Thursday, May 30, 2019

Learning and Overnight Retention in Declarative Memory in Specific Language Impairment

Lukács, Á., Kemény, F., Lum, J. A., & Ullman, M. T. (2017). Learning and overnight retention in declarative memory in specific language impairment. PloS one, 12(1), e0169474.

Memory is divided into a long-term memory system and a working memory system. Research has demonstrated that children with developmental language disorder (DLD; also referred to as specific language impairment) have poor working memory which means they have difficulty holding and manipulating information in mind that they have just received. There has been less research examining the long-term memory system in children with DLD. The long-term memory system has two types of memory; procedural and declarative memory.  Procedural long-term memory is our knowledge of how to do something such as ride a bike or tie our shoes and declarative memory is a type of long-term memory used for recalling facts, knowledge, events, and words.
The present study examined the role of declarative memory in children with DLD. The researchers assessed both immediate learning (10-minute delay) and retention (1-day delay) using nonverbal stimuli (seeing pictures of objects) and verbal stimuli (hearing words). Children who were typically developing and children with DLD were asked to complete a recognition task that was used to assess declarative memory. The recognition task was a judgement task where the participants had to indicate if they had seen or heard the item before. Participants first completed an encoding phase where they were presented with 32 real and 32 novel items. This was completed for both nonverbal and verbal stimuli. They completed the judgement task 10-minutes after the encoding phase and again 1-day after the encoding phase.

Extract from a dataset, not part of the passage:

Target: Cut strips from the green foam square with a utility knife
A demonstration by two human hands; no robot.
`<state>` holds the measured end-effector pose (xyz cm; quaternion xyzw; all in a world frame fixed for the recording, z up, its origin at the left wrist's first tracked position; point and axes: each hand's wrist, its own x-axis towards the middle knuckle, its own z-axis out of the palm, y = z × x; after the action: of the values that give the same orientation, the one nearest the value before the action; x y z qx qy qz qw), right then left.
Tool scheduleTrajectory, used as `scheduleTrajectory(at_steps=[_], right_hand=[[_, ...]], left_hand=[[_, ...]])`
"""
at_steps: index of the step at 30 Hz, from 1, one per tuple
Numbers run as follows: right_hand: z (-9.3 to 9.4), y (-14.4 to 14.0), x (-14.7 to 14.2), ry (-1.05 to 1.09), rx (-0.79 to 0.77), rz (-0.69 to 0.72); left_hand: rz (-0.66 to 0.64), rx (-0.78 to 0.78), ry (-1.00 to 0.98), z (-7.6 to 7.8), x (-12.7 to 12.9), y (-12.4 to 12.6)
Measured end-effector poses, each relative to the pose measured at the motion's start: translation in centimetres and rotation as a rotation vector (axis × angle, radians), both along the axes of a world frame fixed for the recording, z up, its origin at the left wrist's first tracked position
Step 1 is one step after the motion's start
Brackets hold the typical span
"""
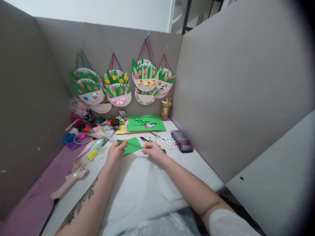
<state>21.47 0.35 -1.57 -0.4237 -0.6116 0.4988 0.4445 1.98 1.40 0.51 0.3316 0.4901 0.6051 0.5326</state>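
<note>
A piece of green paper (133,147) is held up between my two hands, over the white table. My left hand (118,150) is closed on its left edge, thumb on top. At the paper's right corner, my right hand (153,150) pinches it between thumb and fingers. A darker strip or fold crosses the paper's upper part; which of the two I cannot tell. Just behind my right hand lie a black and yellow utility knife (145,140) and white-handled scissors (165,141), partly hidden by that hand.
Green sheets (159,124) with cut strips lie at the back. A pink glue gun (71,182) rests at the left, near piled craft supplies (92,136). A phone (182,141) lies right; a lidded cup (165,109) stands in the corner. Paper-plate crafts (119,98) hang on the grey partition.
</note>
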Motion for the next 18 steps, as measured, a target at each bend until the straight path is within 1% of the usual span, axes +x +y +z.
scheduleTrajectory(at_steps=[4,6,7,8,9,11,12,14,15,18], right_hand=[[-0.7,0.5,0.2,-0.011,-0.016,0.015],[-1.1,0.8,0.3,0.012,-0.010,-0.004],[-1.2,0.8,0.3,0.031,-0.001,-0.018],[-1.2,0.9,0.2,0.049,0.010,-0.029],[-1.2,0.8,0.1,0.060,0.020,-0.032],[-1.0,0.6,-0.1,0.045,0.039,-0.017],[-0.8,0.4,-0.2,0.025,0.043,-0.003],[-0.5,0.1,-0.3,-0.007,0.041,0.015],[-0.4,0.0,-0.3,-0.013,0.035,0.019],[-0.4,0.2,0.1,-0.004,0.010,0.010]], left_hand=[[0.107,0.053,-0.183,1.0,-2.8,1.2],[0.175,0.080,-0.194,0.9,-3.2,1.4],[0.182,0.094,-0.162,0.6,-3.0,1.3],[0.167,0.091,-0.099,0.2,-2.4,1.1],[0.095,0.079,-0.009,-0.2,-1.6,0.7],[-0.134,0.046,0.191,-1.2,0.5,-0.2],[-0.169,0.043,0.269,-1.6,1.5,-0.7],[-0.179,0.030,0.338,-2.0,2.9,-1.4],[-0.185,0.017,0.337,-1.9,3.2,-1.6],[-0.155,-0.018,0.221,-1.0,2.1,-1.3]])
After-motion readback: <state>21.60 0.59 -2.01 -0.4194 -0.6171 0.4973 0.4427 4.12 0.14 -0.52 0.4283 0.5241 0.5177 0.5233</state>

The researchers found that for nonverbal stimuli the typically developing children showed no change in accuracy between the 10- minute delay and the 1-day delay but children with DLD were significantly more accurate at the 1-day delay compared to the 10-minute delay. The typically developing children performed significantly better than the children with DLD when tested after the 10-minute delay but there was no difference between groups at the 1-day delay. This result indicates that after some consolidation the children with DLD were more accurately able to identify nonverbal items seen before. For verbal items, typically developing children performed better than children with DLD and they did not find the same trend of better performance in the DLD group at the 1-day delay. This result was not surprising since children with DLD are known to have difficulty with word learning.

These results would suggest that children with DLD have consolidation strengths in declarative memory, specifically for non-verbal items. This finding demonstrates the importance of consolidation and sleep for learning new objects. It would suggest that time for consolidation might be important when determining what a child with DLD has learned.

Blogger: Meghan Vollebregt is a student in the combined SLP MClSc/PhD program working under the supervision of Dr. Lisa Archibald.